Hikmah Berbakti Kepada Kedua Orang Tua
       Sesungguhnya keutamaan dan buah dari berbakti kepada kedua orang tua sangatlah agung dan besar, di antaranya:
1. Diterimanya amalan shalih dan dihapuskan dosa-dosa baginya. (Al Ahqaf: 15-16)
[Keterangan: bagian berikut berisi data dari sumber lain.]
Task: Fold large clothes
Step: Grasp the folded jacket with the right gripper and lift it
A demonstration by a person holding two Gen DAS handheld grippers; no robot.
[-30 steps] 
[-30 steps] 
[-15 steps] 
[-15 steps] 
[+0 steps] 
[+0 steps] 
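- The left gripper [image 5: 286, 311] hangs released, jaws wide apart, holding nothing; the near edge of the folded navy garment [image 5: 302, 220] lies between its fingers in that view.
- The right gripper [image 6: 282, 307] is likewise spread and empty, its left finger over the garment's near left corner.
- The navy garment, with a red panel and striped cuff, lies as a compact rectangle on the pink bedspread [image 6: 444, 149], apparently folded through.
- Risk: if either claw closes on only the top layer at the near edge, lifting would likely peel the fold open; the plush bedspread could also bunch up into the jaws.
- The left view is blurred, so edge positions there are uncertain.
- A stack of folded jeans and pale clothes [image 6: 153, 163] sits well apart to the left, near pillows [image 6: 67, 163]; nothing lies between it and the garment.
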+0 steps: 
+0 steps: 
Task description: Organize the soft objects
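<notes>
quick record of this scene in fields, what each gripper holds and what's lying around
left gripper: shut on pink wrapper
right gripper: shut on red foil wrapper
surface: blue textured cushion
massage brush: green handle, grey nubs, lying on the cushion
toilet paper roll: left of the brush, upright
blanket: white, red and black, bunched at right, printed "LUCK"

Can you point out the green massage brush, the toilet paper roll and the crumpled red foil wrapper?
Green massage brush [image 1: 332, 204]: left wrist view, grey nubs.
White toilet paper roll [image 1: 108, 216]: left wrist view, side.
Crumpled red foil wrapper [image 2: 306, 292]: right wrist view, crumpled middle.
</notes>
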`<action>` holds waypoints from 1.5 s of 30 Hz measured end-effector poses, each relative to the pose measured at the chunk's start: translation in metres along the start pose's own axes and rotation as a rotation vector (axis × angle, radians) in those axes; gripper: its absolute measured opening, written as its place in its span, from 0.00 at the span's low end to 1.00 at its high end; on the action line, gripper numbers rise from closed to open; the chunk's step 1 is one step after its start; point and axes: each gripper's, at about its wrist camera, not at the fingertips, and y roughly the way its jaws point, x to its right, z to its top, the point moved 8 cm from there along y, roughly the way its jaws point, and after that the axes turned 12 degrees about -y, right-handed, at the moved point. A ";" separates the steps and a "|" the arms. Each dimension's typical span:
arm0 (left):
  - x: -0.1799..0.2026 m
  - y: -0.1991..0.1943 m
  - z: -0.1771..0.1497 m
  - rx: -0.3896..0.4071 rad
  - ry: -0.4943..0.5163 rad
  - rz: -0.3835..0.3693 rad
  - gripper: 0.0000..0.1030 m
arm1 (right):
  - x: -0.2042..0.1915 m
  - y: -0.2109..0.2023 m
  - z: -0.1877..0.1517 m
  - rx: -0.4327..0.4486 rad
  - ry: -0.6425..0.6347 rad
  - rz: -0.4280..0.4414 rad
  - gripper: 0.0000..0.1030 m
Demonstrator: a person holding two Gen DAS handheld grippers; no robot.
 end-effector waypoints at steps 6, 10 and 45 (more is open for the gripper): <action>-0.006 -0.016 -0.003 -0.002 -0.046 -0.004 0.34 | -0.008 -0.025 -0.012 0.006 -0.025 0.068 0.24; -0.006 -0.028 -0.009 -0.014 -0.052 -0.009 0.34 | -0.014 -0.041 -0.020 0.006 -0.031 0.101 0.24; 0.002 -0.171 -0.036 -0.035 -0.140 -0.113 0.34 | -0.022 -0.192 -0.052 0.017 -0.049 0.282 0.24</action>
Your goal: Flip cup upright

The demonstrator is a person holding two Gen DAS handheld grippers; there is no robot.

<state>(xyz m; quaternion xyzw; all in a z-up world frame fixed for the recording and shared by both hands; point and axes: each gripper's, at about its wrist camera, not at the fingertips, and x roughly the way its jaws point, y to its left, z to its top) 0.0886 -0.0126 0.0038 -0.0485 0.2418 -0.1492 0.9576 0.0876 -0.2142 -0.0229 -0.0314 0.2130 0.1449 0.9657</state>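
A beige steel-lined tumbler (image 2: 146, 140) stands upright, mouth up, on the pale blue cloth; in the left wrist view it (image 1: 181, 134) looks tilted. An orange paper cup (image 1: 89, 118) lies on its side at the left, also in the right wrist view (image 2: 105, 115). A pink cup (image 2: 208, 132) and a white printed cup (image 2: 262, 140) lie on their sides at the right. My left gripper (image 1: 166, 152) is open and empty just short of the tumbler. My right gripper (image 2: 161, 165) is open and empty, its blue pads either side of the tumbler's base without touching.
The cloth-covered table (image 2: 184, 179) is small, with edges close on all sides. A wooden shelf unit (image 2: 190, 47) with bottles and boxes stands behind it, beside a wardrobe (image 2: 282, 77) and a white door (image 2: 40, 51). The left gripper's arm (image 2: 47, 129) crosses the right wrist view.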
2. Terkabulnya do’a. (HR. Al Bukhari no. 2272 dan Muslim no. 2743)
3. Kelapangan hidup.
       Dari Anas bin Malik a berkata: “Saya mendengar Rasulullah ` bersabda: “Barangsiapa yang suka diluaskan rizkinya dan dipanjangkan umurnya, maka hendaklah dia menyambung persaudaraan (keluarganya).” (HR. Al Bukhari)

Kemalangan Mendurhakai Orang Tua
       Durhaka kepada orang tua merupakan lawan dari berbakti kepada keduanya. Diantara bentuk durhaka kepada orang tua adalah: tidak peduli dengan penderitaan yang dialami orang tua, tidak mau mengakui keberadaan orang tuanya karena jauhnya perbedaan status antara ia dengan keduanya,  mencaci maki keduanya, membentak dan menghardik, memukul, memperbudak, mengkhianati, mendustai, menipu, tidak taat kepada perintah keduanya  dan sebagainya dari bentuk kedurhakaan kepada kedua orang tua. Rasulullah ` bersabda:
"Tiga orang yang tidak akan diterima amalan wajib maupun sunnah oleh Allah l pada hari kiamat yaitu: orang yang durhaka kepada orang tuanya, orang yang mengungkit-ungkit pemberiannya, dan orang yang mendustakan takdir.”(Shahihul Jami’, karya Asy Syaikh Al Albani no. 3060).
       Akhir kata, semoga bahasan kali ini dapat menjadikan kita selalu berbakti kepada kedua orang tua dan menjauhkan kita dari sikap durhaka kepada keduanya.Amiin, Yaa Rabbal ‘Aalamiin.Wallahu a’lam.